* Source information:

»»

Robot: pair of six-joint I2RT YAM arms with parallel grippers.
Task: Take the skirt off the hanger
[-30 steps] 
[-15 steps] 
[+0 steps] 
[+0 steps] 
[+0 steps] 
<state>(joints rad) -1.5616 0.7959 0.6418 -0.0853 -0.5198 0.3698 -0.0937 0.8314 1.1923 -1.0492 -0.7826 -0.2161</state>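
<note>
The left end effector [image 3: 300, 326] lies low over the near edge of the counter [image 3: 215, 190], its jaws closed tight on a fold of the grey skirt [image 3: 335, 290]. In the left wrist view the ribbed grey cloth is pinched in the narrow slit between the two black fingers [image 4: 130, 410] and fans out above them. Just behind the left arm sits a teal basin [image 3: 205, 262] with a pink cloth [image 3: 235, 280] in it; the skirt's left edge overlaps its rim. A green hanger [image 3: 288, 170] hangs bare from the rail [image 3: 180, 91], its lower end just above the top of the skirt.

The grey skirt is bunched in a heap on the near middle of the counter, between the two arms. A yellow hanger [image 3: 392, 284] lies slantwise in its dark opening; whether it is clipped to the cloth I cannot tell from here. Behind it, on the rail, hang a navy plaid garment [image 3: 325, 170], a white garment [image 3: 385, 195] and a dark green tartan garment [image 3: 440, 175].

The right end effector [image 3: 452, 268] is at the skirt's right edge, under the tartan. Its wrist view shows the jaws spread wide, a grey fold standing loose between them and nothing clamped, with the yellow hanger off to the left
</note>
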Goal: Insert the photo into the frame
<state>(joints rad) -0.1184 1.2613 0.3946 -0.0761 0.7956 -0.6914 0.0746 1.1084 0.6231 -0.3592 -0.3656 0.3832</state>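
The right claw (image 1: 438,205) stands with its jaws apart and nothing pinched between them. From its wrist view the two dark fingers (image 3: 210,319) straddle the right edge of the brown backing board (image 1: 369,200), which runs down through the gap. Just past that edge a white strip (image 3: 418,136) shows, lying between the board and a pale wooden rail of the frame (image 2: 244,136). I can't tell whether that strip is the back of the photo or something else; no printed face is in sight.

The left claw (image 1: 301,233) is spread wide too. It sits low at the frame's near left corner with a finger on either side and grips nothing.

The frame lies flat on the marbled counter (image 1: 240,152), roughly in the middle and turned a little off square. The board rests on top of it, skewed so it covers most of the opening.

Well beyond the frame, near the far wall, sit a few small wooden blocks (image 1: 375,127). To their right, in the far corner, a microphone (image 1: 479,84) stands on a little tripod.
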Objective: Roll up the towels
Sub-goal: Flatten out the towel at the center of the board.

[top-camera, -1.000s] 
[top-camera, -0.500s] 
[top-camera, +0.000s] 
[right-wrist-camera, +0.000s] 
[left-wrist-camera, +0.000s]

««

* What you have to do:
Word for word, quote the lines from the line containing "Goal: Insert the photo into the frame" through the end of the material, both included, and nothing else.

* Response below:
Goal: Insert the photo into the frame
<state>(joints rad) -0.1184 1.2613 0.3946 -0.0761 0.7956 -0.6914 0.0746 1.1084 0.6231 -0.3592 -0.3656 0.3832</state>
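The right claw (image 1: 438,205) stands with its jaws apart and nothing pinched between them. From its wrist view the two dark fingers (image 3: 210,319) straddle the right edge of the brown backing board (image 1: 369,200), which runs down through the gap. Just past that edge a white strip (image 3: 418,136) shows, lying between the board and a pale wooden rail of the frame (image 2: 244,136). I can't tell whether that strip is the back of the photo or something else; no printed face is in sight.

The left claw (image 1: 301,233) is spread wide too. It sits low at the frame's near left corner with a finger on either side and grips nothing.

The frame lies flat on the marbled counter (image 1: 240,152), roughly in the middle and turned a little off square. The board rests on top of it, skewed so it covers most of the opening.

Well beyond the frame, near the far wall, sit a few small wooden blocks (image 1: 375,127). To their right, in the far corner, a microphone (image 1: 479,84) stands on a little tripod.
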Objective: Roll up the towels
Sub-goal: Flatten out the towel at the center of the board.

[top-camera, -1.000s] 
[top-camera, -0.500s] 
[top-camera, +0.000s] 
[right-wrist-camera, +0.000s] 
[left-wrist-camera, +0.000s]

This exercise has nothing more to it.